Wireshark-dev: Re: [Wireshark-dev] re-load IKEv2 / ESP UAT during wireshark gui runtime

From: "Dr. Matthias St. Pierre" <Matthias.St.Pierre@xxxxxxxxx>
Date: Fri, 20 Aug 2021 19:28:17 +0000
>> If there is a good reason to use UATs for this kind of encryption
>> keys, I'd wonder why the TLS and SSH dissectors don't use them ;)

I guess the only reason why UATs are used for ISAKMP and ESP, whereas keylog files are used for TLS is because the respective dissectors where implemented by different people at different times.
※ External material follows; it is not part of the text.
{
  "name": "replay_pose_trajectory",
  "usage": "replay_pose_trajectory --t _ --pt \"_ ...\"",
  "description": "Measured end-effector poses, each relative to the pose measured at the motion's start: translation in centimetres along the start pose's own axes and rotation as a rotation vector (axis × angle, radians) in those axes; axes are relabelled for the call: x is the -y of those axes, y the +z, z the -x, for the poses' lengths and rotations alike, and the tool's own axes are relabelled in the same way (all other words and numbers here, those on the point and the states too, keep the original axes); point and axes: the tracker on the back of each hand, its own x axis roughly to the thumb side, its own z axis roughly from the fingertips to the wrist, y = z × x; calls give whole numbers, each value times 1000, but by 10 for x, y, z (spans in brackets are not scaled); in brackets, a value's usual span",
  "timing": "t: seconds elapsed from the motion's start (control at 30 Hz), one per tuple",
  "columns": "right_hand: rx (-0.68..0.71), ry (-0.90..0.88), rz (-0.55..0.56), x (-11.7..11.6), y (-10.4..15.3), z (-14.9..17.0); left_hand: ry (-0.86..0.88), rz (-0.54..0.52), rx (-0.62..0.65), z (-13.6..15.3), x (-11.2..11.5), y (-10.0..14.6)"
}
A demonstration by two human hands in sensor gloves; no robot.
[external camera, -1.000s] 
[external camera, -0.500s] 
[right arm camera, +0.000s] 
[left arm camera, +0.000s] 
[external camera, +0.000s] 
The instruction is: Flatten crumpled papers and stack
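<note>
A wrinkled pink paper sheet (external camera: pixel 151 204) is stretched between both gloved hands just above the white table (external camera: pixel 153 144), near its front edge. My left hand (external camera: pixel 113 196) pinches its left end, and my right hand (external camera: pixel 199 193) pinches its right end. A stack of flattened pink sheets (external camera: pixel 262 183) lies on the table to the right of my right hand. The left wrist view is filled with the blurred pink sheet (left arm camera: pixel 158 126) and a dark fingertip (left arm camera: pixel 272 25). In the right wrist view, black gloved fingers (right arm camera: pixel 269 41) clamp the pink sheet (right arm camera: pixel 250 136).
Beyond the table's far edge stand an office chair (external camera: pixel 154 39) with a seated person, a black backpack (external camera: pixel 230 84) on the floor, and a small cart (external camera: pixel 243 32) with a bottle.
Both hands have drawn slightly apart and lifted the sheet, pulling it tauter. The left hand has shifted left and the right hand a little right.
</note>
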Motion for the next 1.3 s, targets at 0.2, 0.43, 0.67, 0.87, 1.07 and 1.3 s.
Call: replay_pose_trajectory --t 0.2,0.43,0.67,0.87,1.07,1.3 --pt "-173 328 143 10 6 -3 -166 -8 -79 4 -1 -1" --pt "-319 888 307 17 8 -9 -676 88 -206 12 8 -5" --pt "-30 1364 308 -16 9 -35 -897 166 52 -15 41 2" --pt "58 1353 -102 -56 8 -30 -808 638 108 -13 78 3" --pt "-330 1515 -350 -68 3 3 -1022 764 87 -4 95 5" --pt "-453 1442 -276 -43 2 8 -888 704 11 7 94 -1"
Personally, I find the keylog approach much more elegant and easier to use. Apart from having to save the pcap and restart Wireshark, the UAT approach has some other drawbacks:

- There is no command line option to specify the UAT file paths. So you end up having to copy files in the Wireshark config directory or create symbolic links, and it is difficult to run several copies of Wireshark with different secrets.
- The UAT files are not reloaded automatically.
- Having an editable dialog is not a useful feature, because nobody nowadays would edit the secrets manually. As you said in general the secrets are the result of some ephemeral key exchange.

So the keylog file approach would be a cool feature to have. (PR welcome 😉 ) A good start would be to look at how the TLS dissector implements the monitoring and reloading. (Maybe the UAT files should remain for as a legacy feature a while, for compatibility reasons)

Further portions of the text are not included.